What the exercise asks —
Go through the records below and show every line with the string "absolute".

Dataset records —
Start of Block

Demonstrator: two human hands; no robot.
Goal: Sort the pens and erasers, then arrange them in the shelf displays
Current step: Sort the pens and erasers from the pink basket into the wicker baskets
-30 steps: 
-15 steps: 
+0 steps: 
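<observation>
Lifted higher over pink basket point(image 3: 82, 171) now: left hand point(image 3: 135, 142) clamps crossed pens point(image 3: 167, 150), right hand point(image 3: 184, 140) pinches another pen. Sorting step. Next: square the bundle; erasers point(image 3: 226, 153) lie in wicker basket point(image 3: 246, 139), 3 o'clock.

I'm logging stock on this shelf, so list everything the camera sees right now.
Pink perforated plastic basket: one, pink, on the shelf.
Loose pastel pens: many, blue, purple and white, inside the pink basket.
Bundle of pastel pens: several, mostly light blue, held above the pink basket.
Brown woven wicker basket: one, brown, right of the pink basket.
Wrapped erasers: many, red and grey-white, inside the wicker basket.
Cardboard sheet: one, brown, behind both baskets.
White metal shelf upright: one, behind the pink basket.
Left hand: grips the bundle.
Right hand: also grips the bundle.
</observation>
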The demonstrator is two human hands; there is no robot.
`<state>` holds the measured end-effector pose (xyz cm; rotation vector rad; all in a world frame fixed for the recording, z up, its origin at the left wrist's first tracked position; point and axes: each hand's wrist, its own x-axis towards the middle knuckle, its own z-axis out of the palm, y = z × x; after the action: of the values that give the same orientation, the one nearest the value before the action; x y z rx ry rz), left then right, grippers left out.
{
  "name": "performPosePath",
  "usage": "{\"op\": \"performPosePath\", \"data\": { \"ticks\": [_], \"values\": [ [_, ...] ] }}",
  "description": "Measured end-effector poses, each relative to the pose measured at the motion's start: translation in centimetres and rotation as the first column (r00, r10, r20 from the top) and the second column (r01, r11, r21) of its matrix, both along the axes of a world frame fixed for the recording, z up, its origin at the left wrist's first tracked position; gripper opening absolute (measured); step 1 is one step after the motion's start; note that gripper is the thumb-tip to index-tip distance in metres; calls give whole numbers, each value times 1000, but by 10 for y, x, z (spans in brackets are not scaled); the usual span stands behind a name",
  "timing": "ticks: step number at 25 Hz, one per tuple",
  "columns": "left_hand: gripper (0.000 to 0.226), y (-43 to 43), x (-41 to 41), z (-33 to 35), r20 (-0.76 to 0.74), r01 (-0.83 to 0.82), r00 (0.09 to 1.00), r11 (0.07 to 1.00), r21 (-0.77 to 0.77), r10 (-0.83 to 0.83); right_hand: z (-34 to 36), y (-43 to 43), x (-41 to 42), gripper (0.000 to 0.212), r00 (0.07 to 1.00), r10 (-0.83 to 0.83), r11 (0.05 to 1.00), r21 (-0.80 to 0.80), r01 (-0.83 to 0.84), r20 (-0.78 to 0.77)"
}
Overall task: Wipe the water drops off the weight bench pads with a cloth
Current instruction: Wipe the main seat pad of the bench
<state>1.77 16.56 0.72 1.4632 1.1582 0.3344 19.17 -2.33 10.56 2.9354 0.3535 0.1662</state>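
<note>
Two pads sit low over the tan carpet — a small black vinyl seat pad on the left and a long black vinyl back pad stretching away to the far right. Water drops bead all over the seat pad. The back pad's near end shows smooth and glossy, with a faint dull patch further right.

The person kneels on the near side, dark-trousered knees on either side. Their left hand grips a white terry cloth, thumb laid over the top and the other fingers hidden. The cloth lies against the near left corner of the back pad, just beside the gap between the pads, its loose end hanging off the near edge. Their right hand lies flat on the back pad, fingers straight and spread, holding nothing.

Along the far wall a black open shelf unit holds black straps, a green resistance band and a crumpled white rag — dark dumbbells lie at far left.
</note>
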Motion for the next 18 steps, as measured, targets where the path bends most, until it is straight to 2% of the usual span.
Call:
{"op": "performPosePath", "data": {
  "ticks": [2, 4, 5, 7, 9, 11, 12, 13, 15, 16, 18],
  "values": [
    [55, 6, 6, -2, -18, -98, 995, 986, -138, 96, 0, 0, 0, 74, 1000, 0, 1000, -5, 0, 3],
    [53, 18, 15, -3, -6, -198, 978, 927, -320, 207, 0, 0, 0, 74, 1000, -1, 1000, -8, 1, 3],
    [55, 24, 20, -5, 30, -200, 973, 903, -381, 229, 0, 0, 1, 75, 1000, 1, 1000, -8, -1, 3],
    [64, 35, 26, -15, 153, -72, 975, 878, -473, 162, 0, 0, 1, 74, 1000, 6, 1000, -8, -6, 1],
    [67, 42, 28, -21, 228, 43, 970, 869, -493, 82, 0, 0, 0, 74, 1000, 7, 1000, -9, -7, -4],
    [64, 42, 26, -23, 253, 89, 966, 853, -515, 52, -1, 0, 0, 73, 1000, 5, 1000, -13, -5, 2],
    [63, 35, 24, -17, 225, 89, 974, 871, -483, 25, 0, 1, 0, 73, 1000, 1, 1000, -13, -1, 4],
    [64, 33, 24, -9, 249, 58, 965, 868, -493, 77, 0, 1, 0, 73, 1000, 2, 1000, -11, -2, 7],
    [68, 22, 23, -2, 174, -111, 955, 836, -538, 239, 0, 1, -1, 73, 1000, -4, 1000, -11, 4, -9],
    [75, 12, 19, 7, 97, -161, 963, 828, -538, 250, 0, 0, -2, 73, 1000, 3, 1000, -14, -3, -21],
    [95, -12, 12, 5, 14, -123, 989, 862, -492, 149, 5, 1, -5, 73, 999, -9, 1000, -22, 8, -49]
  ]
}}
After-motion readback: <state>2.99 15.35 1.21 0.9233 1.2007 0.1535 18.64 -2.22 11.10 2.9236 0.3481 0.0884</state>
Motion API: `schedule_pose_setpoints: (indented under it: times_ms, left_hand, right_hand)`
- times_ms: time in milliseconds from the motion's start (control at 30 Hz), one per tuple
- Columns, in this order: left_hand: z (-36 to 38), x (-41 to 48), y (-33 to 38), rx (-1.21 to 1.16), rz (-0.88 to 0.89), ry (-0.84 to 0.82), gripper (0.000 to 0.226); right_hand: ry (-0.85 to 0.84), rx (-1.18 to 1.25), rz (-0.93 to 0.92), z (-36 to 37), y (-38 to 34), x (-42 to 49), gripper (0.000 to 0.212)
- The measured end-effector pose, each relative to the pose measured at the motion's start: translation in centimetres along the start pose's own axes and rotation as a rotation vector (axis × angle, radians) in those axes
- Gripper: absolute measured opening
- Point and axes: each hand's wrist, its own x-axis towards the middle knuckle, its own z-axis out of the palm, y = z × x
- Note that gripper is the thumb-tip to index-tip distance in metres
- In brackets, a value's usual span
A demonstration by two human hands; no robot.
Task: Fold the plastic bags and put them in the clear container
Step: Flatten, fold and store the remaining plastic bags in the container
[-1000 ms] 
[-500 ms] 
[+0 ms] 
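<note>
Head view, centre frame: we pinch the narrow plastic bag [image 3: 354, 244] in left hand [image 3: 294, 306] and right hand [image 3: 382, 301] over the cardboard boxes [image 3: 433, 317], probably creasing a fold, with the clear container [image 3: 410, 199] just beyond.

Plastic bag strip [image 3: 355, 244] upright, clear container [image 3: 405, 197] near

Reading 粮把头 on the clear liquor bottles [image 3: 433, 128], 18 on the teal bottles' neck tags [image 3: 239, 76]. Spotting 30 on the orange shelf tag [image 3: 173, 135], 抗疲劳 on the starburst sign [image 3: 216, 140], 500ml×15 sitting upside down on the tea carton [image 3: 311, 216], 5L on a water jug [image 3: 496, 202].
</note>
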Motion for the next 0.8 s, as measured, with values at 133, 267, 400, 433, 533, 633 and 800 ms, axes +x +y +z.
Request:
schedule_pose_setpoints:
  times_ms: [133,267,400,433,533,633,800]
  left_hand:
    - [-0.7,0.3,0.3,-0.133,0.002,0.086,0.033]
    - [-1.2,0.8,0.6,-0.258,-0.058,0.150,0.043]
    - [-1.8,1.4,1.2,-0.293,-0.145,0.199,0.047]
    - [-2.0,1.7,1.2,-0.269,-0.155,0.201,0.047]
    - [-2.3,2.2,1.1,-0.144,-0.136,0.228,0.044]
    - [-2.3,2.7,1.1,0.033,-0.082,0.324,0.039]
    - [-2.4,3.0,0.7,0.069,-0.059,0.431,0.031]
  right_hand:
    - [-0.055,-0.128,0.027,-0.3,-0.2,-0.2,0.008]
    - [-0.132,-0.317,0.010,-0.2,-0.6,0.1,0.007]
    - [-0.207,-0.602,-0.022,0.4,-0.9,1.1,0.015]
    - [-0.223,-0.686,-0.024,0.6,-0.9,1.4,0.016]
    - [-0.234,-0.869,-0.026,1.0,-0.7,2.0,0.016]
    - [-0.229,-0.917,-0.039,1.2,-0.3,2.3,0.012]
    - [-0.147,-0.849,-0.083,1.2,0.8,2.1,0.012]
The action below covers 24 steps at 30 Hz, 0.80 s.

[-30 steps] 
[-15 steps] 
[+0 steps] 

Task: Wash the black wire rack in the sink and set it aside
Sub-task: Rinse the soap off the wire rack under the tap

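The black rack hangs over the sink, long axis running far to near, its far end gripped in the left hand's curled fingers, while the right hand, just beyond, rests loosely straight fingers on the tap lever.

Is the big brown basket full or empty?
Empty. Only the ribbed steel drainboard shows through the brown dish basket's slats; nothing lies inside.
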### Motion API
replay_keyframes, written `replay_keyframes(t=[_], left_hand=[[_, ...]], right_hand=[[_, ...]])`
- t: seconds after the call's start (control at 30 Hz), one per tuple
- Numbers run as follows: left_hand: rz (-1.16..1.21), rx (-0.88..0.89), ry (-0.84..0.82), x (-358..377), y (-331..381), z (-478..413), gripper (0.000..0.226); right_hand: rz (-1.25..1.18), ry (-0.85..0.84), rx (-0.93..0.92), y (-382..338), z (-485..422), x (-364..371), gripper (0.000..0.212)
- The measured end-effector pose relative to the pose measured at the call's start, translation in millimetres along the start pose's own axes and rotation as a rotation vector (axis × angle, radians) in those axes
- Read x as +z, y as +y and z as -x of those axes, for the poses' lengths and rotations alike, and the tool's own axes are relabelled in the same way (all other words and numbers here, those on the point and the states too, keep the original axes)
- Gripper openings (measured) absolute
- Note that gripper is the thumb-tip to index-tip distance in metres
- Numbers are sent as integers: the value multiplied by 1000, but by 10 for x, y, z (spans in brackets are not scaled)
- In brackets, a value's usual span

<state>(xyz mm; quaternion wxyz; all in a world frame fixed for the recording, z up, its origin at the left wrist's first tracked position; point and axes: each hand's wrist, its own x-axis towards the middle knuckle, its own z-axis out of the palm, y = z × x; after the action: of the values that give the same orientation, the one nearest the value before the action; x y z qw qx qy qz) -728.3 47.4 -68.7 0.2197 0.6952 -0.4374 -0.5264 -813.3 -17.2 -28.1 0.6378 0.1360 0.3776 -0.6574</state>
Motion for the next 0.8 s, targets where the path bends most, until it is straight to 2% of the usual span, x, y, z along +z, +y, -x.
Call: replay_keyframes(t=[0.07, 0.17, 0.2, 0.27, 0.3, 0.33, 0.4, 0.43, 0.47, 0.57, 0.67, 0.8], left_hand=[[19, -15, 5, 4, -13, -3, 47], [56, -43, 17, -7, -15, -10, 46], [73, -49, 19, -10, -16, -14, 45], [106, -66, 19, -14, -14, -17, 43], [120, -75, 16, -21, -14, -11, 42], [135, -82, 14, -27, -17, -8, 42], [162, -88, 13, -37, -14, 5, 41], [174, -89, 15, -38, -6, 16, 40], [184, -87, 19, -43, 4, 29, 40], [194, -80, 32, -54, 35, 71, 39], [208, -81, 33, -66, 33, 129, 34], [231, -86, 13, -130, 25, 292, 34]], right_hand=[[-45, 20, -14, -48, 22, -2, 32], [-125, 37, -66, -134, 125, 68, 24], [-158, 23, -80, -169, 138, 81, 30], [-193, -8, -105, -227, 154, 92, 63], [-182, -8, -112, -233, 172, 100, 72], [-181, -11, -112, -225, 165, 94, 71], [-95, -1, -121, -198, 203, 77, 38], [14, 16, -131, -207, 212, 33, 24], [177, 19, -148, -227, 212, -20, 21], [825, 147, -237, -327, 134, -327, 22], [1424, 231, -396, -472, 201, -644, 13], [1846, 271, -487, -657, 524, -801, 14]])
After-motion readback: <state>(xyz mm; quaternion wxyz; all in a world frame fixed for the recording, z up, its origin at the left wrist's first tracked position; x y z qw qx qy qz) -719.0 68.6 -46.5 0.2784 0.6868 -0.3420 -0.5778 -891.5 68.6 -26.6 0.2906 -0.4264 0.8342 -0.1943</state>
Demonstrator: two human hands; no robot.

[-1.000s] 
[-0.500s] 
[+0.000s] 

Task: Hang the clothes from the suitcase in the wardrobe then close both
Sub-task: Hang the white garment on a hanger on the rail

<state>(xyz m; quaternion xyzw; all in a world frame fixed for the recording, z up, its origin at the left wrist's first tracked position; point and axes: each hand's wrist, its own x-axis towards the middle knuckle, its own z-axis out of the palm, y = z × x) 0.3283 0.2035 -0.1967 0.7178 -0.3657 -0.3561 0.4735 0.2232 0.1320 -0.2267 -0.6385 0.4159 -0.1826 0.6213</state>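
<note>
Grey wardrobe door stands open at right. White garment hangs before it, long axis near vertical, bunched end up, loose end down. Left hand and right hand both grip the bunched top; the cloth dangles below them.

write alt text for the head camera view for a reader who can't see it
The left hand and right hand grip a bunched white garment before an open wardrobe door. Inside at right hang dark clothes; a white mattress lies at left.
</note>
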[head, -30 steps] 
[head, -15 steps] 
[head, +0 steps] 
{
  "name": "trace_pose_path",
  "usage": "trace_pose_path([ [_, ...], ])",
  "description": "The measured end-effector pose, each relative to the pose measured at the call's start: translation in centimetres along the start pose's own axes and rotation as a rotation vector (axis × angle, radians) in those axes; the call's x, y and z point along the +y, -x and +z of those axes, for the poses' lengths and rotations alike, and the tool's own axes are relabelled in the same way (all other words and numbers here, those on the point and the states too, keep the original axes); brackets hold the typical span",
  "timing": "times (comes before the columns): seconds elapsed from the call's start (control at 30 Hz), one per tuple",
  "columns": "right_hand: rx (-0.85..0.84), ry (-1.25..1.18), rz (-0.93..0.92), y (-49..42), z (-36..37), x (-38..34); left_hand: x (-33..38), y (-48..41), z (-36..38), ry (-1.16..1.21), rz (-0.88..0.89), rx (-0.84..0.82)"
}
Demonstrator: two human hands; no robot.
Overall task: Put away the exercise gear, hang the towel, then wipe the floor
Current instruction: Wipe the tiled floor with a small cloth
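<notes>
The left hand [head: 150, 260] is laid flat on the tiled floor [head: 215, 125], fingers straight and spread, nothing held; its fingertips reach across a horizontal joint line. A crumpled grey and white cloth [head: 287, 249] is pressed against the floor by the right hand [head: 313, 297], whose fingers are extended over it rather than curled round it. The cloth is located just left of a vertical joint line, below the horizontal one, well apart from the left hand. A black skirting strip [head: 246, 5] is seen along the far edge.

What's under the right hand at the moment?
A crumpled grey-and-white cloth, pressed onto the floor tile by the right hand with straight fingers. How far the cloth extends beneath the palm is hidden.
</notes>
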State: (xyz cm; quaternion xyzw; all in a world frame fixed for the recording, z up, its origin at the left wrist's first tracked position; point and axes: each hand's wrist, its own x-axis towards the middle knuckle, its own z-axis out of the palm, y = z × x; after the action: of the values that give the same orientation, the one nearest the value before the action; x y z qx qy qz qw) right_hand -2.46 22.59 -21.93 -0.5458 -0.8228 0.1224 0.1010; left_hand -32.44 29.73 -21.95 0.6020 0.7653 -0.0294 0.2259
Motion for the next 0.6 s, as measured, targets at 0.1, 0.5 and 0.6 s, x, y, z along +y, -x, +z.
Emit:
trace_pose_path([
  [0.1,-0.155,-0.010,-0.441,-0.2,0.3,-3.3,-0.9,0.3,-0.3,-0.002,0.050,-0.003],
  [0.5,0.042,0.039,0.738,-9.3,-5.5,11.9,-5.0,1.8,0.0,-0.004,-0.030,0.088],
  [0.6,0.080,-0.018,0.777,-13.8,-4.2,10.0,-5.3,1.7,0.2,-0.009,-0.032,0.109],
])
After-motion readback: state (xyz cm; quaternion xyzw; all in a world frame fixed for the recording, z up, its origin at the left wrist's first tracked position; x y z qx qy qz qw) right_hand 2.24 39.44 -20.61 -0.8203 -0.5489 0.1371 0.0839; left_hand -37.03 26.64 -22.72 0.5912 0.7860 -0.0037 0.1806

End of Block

Response for this exercise —
  "description": "Measured end-effector poses, each relative to the pose measured at the motion's start: translation in centimetres and rotation as the first column (r00, r10, r20 from the top) and the second column (r01, r11, r21) of its matrix, both along the axes of a world frame fixed for the recording, z up, its origin at the left wrist's first tracked position; gripper opening absolute (measured); step 1 is one step after the motion's start; note that gripper is the thumb-tip to index-tip distance in metres; calls give whole numbers, each value times 1000, but by 10 for y, x, z (spans in brackets are not scaled); the usual span stands behind a name",
- Gripper: absolute measured opening
- Gripper openings (measured) absolute

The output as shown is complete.